Me tuvo cautiva por tres días y tres noches, en la penumbra del salón, con sólo una pequeña lámpara alumbrando a sus herrumbradas palabras. Lo leí y lo leí como si mi vida terminara con el punto final de su última oración. Me habló de celos, de amores sin barreras y de pasiones fugaces. Le creí cada palabra. Ilusa. Le tuve paciencia durante sus cavilaciones descriptivas, mientras él intentaba recordar cómo era qué, yo seguía sus desvaríos con las pupilas.
El sillón me hizo un espacio entre el frío del salón. Los libros de los estantes me hablaban, buscaban engatuzarme con sus títulos pomposos y sus autores renombrados, esperanzados en que dejara mi cárcel de letras para atiborrarme de ellos. Todos ellos. Sus susurros no causaron mella en la fascinación de que era presa. Sus desgastadas páginas pasaban como olas, una a una en cuestión de instantes. Pequeños instantes. Me bebí los capítulos, hasta el último. Quedé hipnotizada por la soltura de su narración y el desprendimiento de sus imágenes, que se reformaban frente a mis ojos.
Las paredes me miraban con envidia. Yo poseía la última pieza del puente entre realidad y ficción, podía cruzarlo gustosa a mi voluntad. Sentí el vacilar de las sombras de las cortinas sobre mis hombros, como queriendo leer por encima de mí, esperando comprender lo que yo veía.
Por tres días y tres noches comí, bebí y viví en ese salón desierto de realidad. Embebida en una situación ficticia que sólo mi mente alcanzaba a comprender. Quien vino a verme pensó que había enloquecido y quiso hablarme de banalidades. Respondí interjecciones, monosílabos, sin alzar nunca los ojos de mi mazmorra de papel. Creyeron que no volvería en mí, que me había perdido en el laberinto de la novela y era demasiado tarde para traerme de regreso. Nadie sabía que yo registraba todo eso como un universo paralelo al de mi lectura.
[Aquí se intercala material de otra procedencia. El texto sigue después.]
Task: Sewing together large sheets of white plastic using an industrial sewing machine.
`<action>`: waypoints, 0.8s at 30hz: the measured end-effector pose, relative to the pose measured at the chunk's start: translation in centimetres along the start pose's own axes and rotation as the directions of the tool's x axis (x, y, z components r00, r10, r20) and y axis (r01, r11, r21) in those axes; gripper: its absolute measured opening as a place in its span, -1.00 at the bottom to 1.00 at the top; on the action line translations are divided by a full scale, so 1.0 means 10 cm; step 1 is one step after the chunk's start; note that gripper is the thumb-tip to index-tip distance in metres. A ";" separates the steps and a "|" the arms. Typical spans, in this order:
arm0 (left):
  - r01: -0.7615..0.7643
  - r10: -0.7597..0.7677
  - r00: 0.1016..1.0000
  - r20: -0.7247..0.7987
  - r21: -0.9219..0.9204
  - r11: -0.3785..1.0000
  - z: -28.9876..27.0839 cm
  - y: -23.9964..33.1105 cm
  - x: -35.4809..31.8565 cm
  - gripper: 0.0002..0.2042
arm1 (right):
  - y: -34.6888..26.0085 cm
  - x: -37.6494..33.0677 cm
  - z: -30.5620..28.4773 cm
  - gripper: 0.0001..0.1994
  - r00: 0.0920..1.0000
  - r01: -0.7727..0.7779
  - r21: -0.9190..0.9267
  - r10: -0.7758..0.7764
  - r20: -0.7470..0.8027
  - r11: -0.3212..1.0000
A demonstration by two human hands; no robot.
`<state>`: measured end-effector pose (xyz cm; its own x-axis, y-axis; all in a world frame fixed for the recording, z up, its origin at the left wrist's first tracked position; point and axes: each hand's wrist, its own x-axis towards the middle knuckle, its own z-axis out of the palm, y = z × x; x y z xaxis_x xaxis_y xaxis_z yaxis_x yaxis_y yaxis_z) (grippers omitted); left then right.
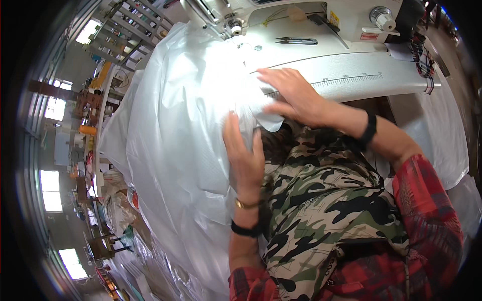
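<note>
A large sheet of thin, shiny white material drapes from the sewing machine bed down my left side. My left hand lies against its right edge, fingers stretched out and thumb apart. Over the front edge of the machine bed is my right hand, its fingers extended and its thumb spread, slightly blurred. Between the two hands a loose flap of the sheet hangs at the bed edge. Strong light washes out the sheet near the needle area of the sewing machine, beyond my hands.
Thread snips lie on the machine bed. A printed ruler scale runs along its front. The machine's dial is at the upper right. More pale plastic sheeting hangs at the right. A camouflage apron covers my lap.
</note>
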<state>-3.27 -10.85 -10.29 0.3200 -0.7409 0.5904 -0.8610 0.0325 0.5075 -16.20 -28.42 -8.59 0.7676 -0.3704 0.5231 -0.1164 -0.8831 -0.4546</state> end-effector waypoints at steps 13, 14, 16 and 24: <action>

Se acabó. Ese punto fue el último de sus anagramas. Se acabó. Levanté la mirada hacia la ventana que anunciaba la madrugada del día cuarto. Tomé el vaso de agua que habían dejado junto a mí unas horas antes, bebí hasta el fondo. Deposité el libro en el anaquel que le correspondía, junto a sus hermanos de autor. Miré a quien me esperaba dormida en el sillón contiguo, besé su frente. Me despavilé por unos minutos, estiré las piernas, ejercité los brazos y me aseguré de que todo a mi alrededor hubiera permanecido casi intacto durante mi ausencia. Comí, había fruta en el escritorio frente a la ventana. Observé al sol subir despacio por el horizonte y volví la vista hacia los libros que me susurraron las noches anteriores.
Me esperaba impaciente, se revolvía entre sus compañeros, me miraba diciéndome: "léeme, ¡léeme!" Llevaba días incitándome y yo por fin volteaba a verlo. Su título me cautivó, "Pieza única". Me decía que sus partes no eran tales, que lo leyera como quisiera, que me saltara palabras, que me daría todas las pistas si yo simplemente me dejaba llevar. Él era más joven que mi amante anterior, mucho más joven. Lo tomé entre mis manos y regresé al sillón. Me acomodé de una forma distinta, cada lectura amerita una postura distinta. Mis ojos empezaron a navegar entre sus brazos de letra.
- La perdimos de nuevo... al menos comió algo y cambió de postura. No parece que vuelva pronto. Me quedaré cerca, no te preocupes. - Mi vigilante colgó el teléfono con resignación, acarició mis cabellos revueltos y besó mi frente. - Cuando vuelvas a pararte, date un baño.